DATA SHOWN |
★ ★ ★ ★ ★ ★ ★

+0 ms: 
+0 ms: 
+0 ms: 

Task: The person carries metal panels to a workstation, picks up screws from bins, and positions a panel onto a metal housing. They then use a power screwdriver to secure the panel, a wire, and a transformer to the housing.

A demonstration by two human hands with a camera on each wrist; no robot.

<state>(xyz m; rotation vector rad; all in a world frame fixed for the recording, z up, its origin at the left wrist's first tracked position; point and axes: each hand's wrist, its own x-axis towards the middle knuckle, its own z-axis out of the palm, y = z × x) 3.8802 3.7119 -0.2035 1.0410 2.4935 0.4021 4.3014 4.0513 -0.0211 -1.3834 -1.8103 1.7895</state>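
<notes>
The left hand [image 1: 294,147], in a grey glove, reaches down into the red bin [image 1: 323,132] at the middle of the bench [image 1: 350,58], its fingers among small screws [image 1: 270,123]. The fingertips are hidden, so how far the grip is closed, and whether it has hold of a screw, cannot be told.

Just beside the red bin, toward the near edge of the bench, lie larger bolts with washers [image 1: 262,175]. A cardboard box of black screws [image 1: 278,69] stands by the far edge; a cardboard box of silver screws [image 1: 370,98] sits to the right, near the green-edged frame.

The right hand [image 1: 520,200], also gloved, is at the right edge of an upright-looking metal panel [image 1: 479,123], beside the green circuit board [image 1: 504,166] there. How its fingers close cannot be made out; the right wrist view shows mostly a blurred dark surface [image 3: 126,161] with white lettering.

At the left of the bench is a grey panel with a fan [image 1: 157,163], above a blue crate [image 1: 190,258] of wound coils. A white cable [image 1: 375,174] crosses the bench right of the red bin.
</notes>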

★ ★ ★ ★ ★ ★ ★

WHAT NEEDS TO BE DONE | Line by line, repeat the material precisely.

EXERCISE RESULT |
+0 ms: 
+0 ms: 
+0 ms: 

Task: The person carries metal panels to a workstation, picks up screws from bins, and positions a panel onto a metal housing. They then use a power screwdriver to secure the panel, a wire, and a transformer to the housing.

A demonstration by two human hands with a camera on each wrist; no robot.

<state>(xyz m; rotation vector rad; all in a world frame fixed for the recording, z up, its origin at the left wrist's first tracked position; point and axes: each hand's wrist, its own x-axis towards the middle knuckle, its own z-axis out of the palm, y = z × x) 3.8802 3.7119 -0.2035 1.0410 2.4935 0.4021 4.3014 4.0513 -0.0211 -1.3834 -1.8103 1.7895</state>
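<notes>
The left hand [image 1: 294,147], in a grey glove, reaches down into the red bin [image 1: 323,132] at the middle of the bench [image 1: 350,58], its fingers among small screws [image 1: 270,123]. The fingertips are hidden, so how far the grip is closed, and whether it has hold of a screw, cannot be told.

Just beside the red bin, toward the near edge of the bench, lie larger bolts with washers [image 1: 262,175]. A cardboard box of black screws [image 1: 278,69] stands by the far edge; a cardboard box of silver screws [image 1: 370,98] sits to the right, near the green-edged frame.

The right hand [image 1: 520,200], also gloved, is at the right edge of an upright-looking metal panel [image 1: 479,123], beside the green circuit board [image 1: 504,166] there. How its fingers close cannot be made out; the right wrist view shows mostly a blurred dark surface [image 3: 126,161] with white lettering.

At the left of the bench is a grey panel with a fan [image 1: 157,163], above a blue crate [image 1: 190,258] of wound coils. A white cable [image 1: 375,174] crosses the bench right of the red bin.
</notes>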

No additional output will be generated.